Writes Winston Groom, author of “Shiloh, 1862,”:

“ … 45,000 Confederate soldiers swooped down on an unsuspecting Union army encamped at Pittsburg Landing, a nondescript hog-and-cotton steamboat dock on the Tennessee River. What followed were two of the bloodiest days of the Civil War, leaving 24,000 men on both sides dead, dying and wounded.

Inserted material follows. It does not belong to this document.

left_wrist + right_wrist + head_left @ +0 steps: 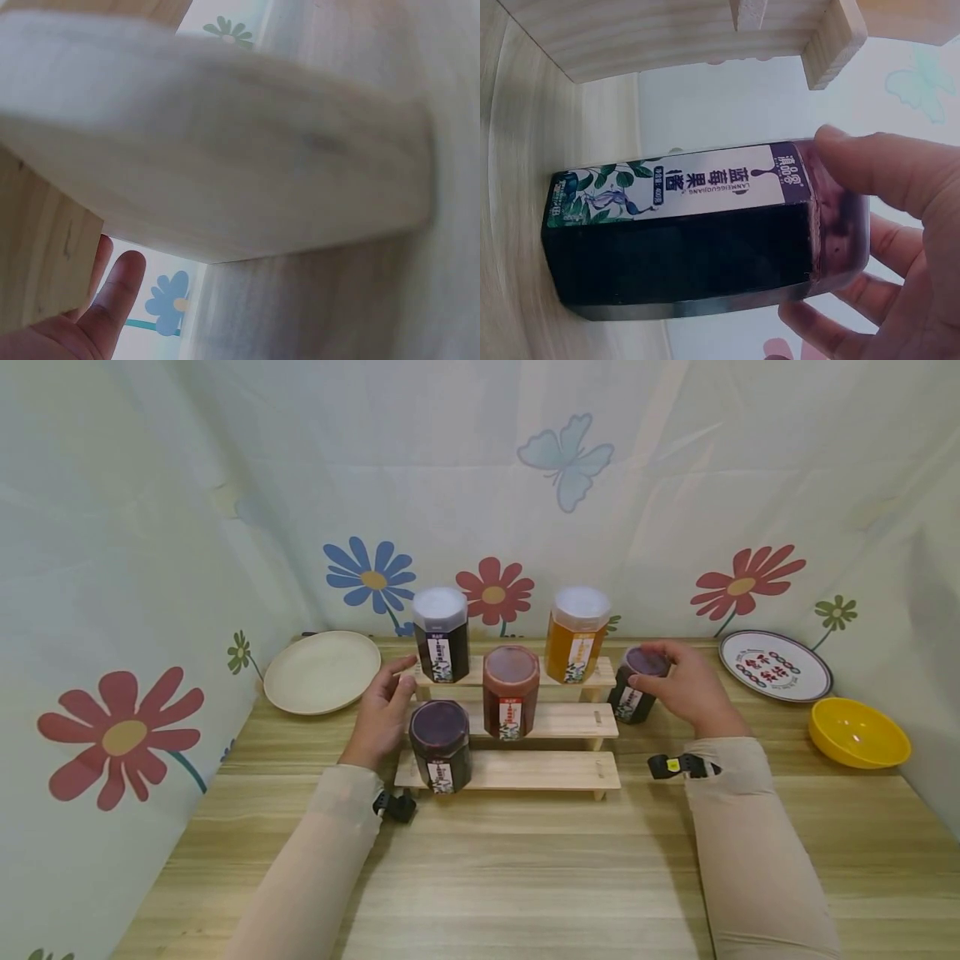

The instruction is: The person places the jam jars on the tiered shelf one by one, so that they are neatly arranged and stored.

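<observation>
Right hand [678,687] grips the lid end of a blueberry jam jar [636,687] standing on the table [525,877], just right of the three-step wooden rack [525,770]. Left hand [384,710] open, fingers relaxed beside the rack's left end, near the dark jar [442,635] on the top step. Risk: a top-only grip could slip, or the jar could clip the rack's end and topple. Count: five jars, four on the rack; two plates; one yellow bowl [858,732].

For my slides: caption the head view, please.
Right hand grips a dark jar beside a stepped wooden rack holding four jars; left hand at its left end.
</observation>
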`<state>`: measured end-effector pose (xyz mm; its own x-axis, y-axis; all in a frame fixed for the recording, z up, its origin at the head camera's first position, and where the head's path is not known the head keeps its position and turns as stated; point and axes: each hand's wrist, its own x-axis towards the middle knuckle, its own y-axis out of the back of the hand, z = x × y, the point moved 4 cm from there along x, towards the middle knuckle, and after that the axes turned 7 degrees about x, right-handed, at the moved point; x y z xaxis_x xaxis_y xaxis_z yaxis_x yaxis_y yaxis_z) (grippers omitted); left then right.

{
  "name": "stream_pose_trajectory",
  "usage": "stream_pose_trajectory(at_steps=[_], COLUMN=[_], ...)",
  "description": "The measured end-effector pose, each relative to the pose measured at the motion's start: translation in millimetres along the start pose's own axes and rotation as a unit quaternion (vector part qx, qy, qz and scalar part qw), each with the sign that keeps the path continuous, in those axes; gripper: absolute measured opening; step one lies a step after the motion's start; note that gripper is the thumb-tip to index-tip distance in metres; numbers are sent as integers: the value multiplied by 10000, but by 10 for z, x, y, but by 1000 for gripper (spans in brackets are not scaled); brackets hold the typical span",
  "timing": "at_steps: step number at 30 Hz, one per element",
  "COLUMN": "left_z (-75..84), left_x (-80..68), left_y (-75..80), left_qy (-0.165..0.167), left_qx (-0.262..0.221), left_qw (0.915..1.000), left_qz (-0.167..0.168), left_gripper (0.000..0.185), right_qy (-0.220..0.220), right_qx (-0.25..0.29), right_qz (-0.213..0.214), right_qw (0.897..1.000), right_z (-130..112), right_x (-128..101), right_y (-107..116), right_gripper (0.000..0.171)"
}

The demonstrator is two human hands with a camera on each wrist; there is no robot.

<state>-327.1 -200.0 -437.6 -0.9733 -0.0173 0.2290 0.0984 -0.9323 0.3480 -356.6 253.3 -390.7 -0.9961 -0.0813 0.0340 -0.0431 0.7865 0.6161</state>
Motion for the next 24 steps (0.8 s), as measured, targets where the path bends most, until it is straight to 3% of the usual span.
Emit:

“When it was over the nation — two nations as it were, for the moment — convulsed, horrified, at the results … Beyond the grisly statistics, Americans north and south of the Mason-Dixon Line were suddenly confronted with the sobering fact that Shiloh hadn’t been the decisive battle-to-end-all-battles; there was no crushing victory — only death and carnage on a scale previously unimaginable. The casualty figures at Shiloh were five times greater than its only major predecessor engagement, the Battle of Bull Run, and people were left with the shocking apprehension that more, and perhaps many more, such confrontations were in store before the thing was settled.”

Stucker never married. He worked as a farmer and drifted around the Western states.

He was listed as “laborer,” indigent and sick, living on a $19 a month pension ($467 in today’s dollars) when in 1910 he applied to live at the veterans home in Port Orchard. He arrived with a fractured right foot.

That is where Stucker spent the last four years of his life, until he died in his sleep from heart failure. That was in 1914 and he was 69.

For some reason, he was not buried at the home’s cemetery and his remains ended up in Lake View.

“Bureaucracy happens,” says Patrick.

But on Thursday, the soldier got proper honors, with the state’s 133rd Army National Guard providing an honor guard and a band.

“One last veteran returns home,” says Dimond.

His ashes were in a handcrafted wooden box, not the utility one in which they had been stored for a century.

Now Pvt. Stucker could join all those other farm boys who have fought in our wars.